Data shown: Begin

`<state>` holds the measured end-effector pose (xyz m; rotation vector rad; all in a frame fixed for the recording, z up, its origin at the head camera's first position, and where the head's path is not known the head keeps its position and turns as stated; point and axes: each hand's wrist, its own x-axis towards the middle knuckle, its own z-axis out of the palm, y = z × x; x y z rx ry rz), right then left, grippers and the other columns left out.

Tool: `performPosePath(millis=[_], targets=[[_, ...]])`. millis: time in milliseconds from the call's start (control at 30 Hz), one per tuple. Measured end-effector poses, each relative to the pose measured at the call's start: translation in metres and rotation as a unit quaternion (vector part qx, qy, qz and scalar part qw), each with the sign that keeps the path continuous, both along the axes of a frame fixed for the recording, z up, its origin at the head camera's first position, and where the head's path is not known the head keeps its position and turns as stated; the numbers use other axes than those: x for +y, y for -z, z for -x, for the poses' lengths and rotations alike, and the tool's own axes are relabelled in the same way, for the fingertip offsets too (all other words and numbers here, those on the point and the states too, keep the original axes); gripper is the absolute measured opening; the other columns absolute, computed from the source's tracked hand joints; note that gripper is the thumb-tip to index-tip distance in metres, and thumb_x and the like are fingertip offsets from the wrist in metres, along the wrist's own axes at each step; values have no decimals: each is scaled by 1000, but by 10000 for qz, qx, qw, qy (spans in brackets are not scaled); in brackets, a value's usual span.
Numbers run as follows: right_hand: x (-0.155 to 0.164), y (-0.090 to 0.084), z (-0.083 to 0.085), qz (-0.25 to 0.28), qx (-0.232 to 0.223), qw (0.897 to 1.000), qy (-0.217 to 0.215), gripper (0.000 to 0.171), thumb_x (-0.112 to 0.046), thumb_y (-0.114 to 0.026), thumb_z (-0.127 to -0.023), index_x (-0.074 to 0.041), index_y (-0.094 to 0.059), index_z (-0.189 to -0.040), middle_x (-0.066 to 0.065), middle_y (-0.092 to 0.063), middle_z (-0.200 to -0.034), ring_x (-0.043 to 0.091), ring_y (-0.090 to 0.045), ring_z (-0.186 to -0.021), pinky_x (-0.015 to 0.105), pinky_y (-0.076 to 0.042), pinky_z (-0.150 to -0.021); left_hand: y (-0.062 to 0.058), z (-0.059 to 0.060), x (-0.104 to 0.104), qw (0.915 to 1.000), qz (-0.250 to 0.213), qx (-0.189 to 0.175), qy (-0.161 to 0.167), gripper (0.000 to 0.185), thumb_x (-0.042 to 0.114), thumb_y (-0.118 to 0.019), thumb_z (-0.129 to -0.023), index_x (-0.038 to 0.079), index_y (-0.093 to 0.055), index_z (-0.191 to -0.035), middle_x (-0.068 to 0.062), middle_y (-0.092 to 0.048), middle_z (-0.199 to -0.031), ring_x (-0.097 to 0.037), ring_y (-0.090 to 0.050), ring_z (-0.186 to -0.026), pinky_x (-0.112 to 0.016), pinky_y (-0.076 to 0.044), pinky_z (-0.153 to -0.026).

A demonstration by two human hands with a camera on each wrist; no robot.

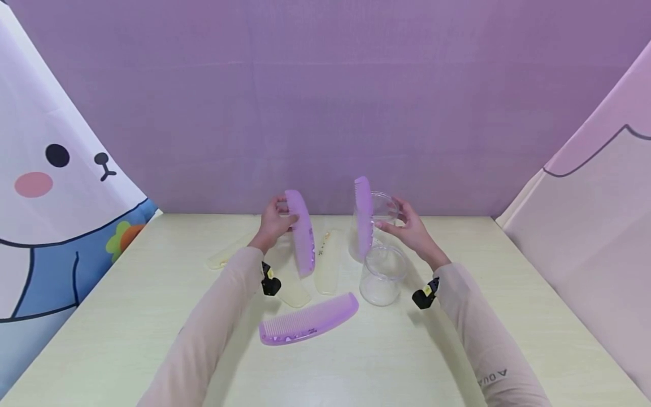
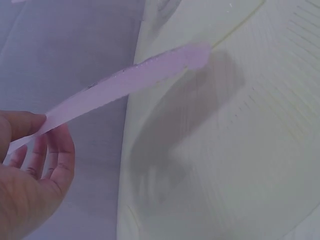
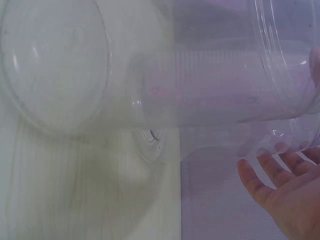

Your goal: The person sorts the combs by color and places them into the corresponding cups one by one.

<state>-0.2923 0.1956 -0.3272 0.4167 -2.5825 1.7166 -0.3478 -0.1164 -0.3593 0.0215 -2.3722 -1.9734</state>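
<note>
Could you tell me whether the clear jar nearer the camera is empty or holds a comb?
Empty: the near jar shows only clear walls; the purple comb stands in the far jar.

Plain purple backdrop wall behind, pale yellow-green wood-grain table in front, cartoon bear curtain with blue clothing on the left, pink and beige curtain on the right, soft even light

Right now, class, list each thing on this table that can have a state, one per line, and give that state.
Left hand: grips a purple comb, raised off the table.
Right hand: fingers open beside the far clear jar.
Far clear jar: upright, with a second purple comb standing in it.
Near clear jar: upright, empty.
Third purple comb: lying flat.
Pale yellow combs: lying flat.
</note>
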Motion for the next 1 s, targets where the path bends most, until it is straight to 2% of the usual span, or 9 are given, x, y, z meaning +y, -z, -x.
performPosePath(millis=[267, 467, 700, 1000], targets=[[0, 0, 0, 10, 10, 10000, -7, 81, -17, -65, -84, -6, -13, -145, 19, -25, -148, 39, -25, -134, 56, -26, -107, -9, -3, 4, 9997, -58, 235, -29, 56, -5, -59, -80, 9, -34, -128, -18, -49, -120, -30, -57, -95, -31, -56, -67], [0, 0, 0, 1, 37, 10000, -1, 81, -17, -65, -84, -5, -13, -145, 19, -25, -147, 38, -26, -134, 55, -26, -107, -18, -4, 5, 9985, -199, 517, -27, 56, -8, -57, -80, 6, -33, -129, -18, -46, -122, -31, -58, -94, -32, -57, -70], [0, 1, 2, 36, 11, 10000, 5, 82, -17, -66, -83, -6, -13, -145, 19, -25, -148, 39, -26, -134, 55, -26, -107, -27, -6, 7, 9975, -303, 628, -83, 55, -6, -57, -82, 8, -32, -129, -15, -45, -122, -29, -57, -98, -35, -56, -75], [1, 1, 2, 28, -7, 10000, -12, 82, -18, -66, -83, -7, -13, -145, 18, -25, -148, 36, -27, -134, 56, -25, -107, -38, -6, 11, 9934, -325, 1096, 23, 53, -6, -56, -82, 7, -35, -129, -15, -46, -123, -31, -58, -95, -36, -56, -73]])
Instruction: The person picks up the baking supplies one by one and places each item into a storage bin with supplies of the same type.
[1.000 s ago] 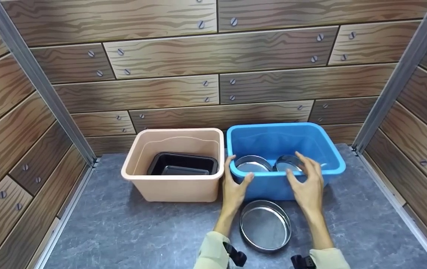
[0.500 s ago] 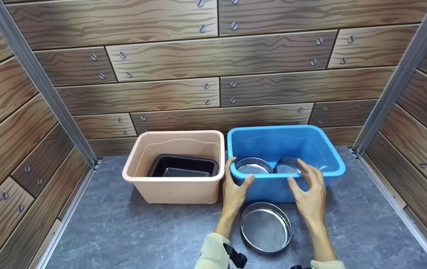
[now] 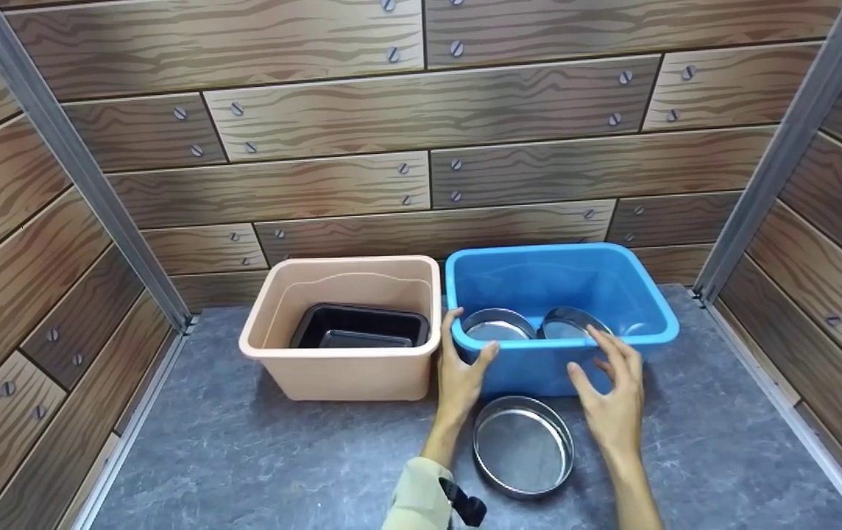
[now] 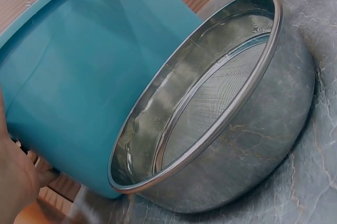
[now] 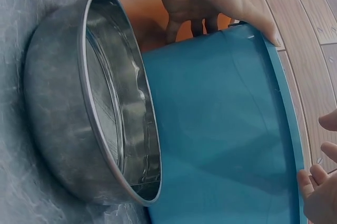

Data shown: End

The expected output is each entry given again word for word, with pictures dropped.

`<state>` holds the measured end-effector pose (xyz m; rotation vector rad; all in a frame fixed for the recording, z up, its origin at the head camera's first position, and where the head's path is not known the head keeps its position and turns as stated; point and axes: each hand's wrist, its own x-axis towards the middle knuckle, its own z-axis out of the palm, y = z × x; x y z rx ry rz), right then left, grippers and the other columns left out.

Tool: `performPosePath(millis=[_], targets=[[_, ...]])`. millis: time in milliseconds from the call's start (control at 30 Hz), one per tuple. Measured end-effector poses, each relative to the pose measured at the call's start: translation in metres and rotation as a unit quaternion (vector part qx, qy, qz and scalar part qw), each with the sign that keeps the path continuous, both along the axes of a frame fixed for the recording, z up, its origin at the head camera's first position, and where the head's path is not known the head keeps its position and turns as stated; the numbers use other axes than those: x for +y, y for -z, z for -x, for the poses' lengths and rotations alike, and the tool's own axes are relabelled in the same way, for the fingertip offsets too (all other words and numbers here, those on the point and the states too, keep the original axes); gripper is the absolute measured opening; the other columns absolute, computed from the source's tracked hand joints; note that gripper is the thumb-tip to index-tip distance in metres, and thumb_x and the like are fingertip offsets from the wrist in metres, along the wrist's own axes at each step; values have no decimals: each is scaled by 1000, but by 10000 for qz, qx, qw, qy (spans in brackets are not scaled); in brackets, a value's usual span.
Numbers run as follows: right_hand: x (-0.155 to 0.164), y (-0.090 to 0.084), z (-0.083 to 0.085), qz (-0.25 to 0.28), qx (-0.232 to 0.223), qw (0.897 to 1.000), qy (-0.217 to 0.215), gripper (0.000 to 0.171), thumb_x (-0.112 to 0.046), thumb_y (-0.114 to 0.026), thumb_z (-0.127 to -0.023), index_x (-0.074 to 0.041), index_y (-0.094 to 0.059), index_z (-0.189 to -0.040), middle_x (-0.066 to 0.065), middle_y (-0.092 to 0.063), middle_z (-0.200 to -0.034), ring_x (-0.043 to 0.091), ring_y (-0.090 to 0.045), ring_z (-0.186 to -0.021), pinky_x (-0.015 to 0.105), pinky_y (-0.076 to 0.042), pinky_z (-0.150 to -0.021); left_hand: y (-0.062 to 0.058), z (-0.059 to 0.060), x (-0.104 to 0.104), qw (0.915 to 1.000), qz (-0.250 to 0.213), qx (-0.189 to 0.175), qy (-0.161 to 0.167), gripper (0.000 to 0.185), thumb_x (-0.042 to 0.114), thumb_y (-0.118 to 0.019), thumb_z (-0.129 to -0.023), index_x (-0.038 to 0.079), index_y (-0.093 to 0.055), index_z (-0.191 to -0.035), middle_x (-0.068 to 0.062), middle_y (-0.092 to 0.048), middle_z (-0.199 to -0.031), ring_x (-0.097 to 0.037), ring_y (-0.090 to 0.050), ring_z (-0.186 to -0.026), pinky_x (-0.112 to 0.016), pinky_y (-0.076 to 0.044), pinky_z (-0.153 to -0.026).

A demonstration by two human hands with a camera on each wrist; no robot.


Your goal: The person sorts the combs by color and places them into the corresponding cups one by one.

<state>-0.2923 0.1956 -0.3272 0.4167 -2.5825 1.7166 -0.3478 -0.1164 -0.3593 0.0215 -2.3722 -1.9734</state>
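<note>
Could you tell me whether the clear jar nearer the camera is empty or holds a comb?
Empty: the near jar shows only clear walls; the purple comb stands in the far jar.

Plain purple backdrop wall behind, pale yellow-green wood-grain table in front, cartoon bear curtain with blue clothing on the left, pink and beige curtain on the right, soft even light

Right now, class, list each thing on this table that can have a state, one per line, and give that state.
Left hand: grips a purple comb, raised off the table.
Right hand: fingers open beside the far clear jar.
Far clear jar: upright, with a second purple comb standing in it.
Near clear jar: upright, empty.
Third purple comb: lying flat.
Pale yellow combs: lying flat.
</note>
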Motion for the next 1 s, targets where the path bends most, until it is straight to 2% of the usual span, or 9 are given, x, y, z meaning +y, -z, -x.
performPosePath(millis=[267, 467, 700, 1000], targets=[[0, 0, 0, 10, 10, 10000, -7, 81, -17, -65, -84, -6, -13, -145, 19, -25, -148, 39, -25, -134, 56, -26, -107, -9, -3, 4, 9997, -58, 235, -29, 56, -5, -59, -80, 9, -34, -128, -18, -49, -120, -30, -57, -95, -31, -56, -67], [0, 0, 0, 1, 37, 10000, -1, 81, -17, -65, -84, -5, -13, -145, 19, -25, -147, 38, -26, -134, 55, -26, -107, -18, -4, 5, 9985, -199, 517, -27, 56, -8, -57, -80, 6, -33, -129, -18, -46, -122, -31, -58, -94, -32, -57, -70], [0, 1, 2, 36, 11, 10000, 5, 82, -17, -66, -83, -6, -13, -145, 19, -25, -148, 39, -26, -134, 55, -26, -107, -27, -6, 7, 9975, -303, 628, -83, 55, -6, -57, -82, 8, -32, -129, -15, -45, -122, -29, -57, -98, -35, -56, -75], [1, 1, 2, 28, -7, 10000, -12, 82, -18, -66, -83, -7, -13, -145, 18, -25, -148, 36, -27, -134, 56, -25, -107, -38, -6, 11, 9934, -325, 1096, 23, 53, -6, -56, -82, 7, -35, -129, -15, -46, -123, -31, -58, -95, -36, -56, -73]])
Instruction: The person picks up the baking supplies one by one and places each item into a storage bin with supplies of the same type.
[1.000 s ago] 
[0.500 s ago] 
[now] 
[now] 
[now] 

The output is finished.